The aerial bombing by two LTTE light aircraft on Welioya SLA defence lines happened around 01:45 hrs April 27, 2008 just two days after the bomb blast in a civilian bus at Piliyandala, south of Colombo which killed 26 people and wounded 70. The Sri Lankan military said, three bombs were dropped by them but does not have any casualties or notable damages. The last LTTE's aerial bombing happened in October 2007 at Anuradhapura, during the LTTE's attack on Sri Lankan Air Force base.

The military of Sri Lanka captured a main LTTE supply base known as "Munnagam base" after three days of fighting on May 29, 2008. The base located 6 km north of Welioya FDL and 15 km south of Mullative city centre, also the base consisting of underground bunker system with domestic facilities.

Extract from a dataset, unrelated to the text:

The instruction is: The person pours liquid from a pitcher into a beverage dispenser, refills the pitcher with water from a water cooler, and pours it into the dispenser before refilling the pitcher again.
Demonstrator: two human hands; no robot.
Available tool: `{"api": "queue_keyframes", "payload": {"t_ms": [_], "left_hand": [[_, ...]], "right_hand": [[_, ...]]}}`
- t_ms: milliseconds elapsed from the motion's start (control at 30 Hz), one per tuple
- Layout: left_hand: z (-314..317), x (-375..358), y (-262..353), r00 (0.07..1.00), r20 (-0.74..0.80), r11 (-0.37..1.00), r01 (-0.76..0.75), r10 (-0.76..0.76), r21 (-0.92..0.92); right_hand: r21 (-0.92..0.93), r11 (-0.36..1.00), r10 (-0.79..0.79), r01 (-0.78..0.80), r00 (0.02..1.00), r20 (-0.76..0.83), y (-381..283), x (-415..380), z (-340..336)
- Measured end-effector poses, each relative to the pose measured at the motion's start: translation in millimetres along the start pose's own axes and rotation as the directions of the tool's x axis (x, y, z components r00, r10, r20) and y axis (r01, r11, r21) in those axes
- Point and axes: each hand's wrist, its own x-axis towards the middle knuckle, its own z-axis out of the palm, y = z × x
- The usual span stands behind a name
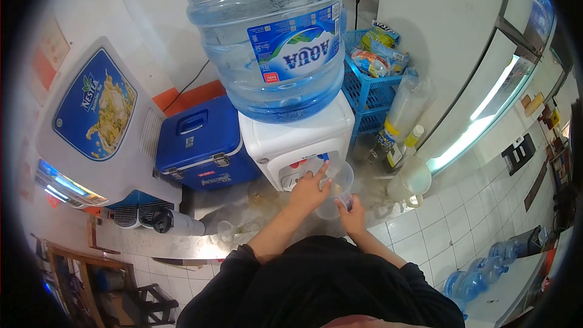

The Sri Lankan army moved into the Kilinochchi district for the first time in 11 years.

==War in Mannar front==

===Battle of Silavathurai ===
Silavaturai, named after the small partridge (bird) known in Sinhala as "kirava", is a coastal location that served as a supply point for the LTTE in the Mannar (Mannaārama) area. The SL army had announced a major operation to oust separatists from the region, and on 2-September 2007 it announced the capture of the Sea Tiger base in Silvaturai and Arrippu areas. The military began the offensive aimed at seizing control of areas south of Mannar, saying rebels were holding some 6,000 civilians who want to escape LTTE conscription.
The SL army Commander, Lt. Gen. Sarath Fonseka claimed it as a significant victory for the military as the LTTE used the base to smuggle in arms and ammunition from Tamil Nadu.

===Battle of Madhu===
Battle has taken place around the sacred Madhu Shrine which is the most revered Roman Catholic shrine in Sri Lanka. The Bishop of Mannar, Rayappu Joseph removed the sacred statue of Virgin Mary from the church for the first time in 400 years. The statue was taken into LTTE control area by The Bishop of Mannar.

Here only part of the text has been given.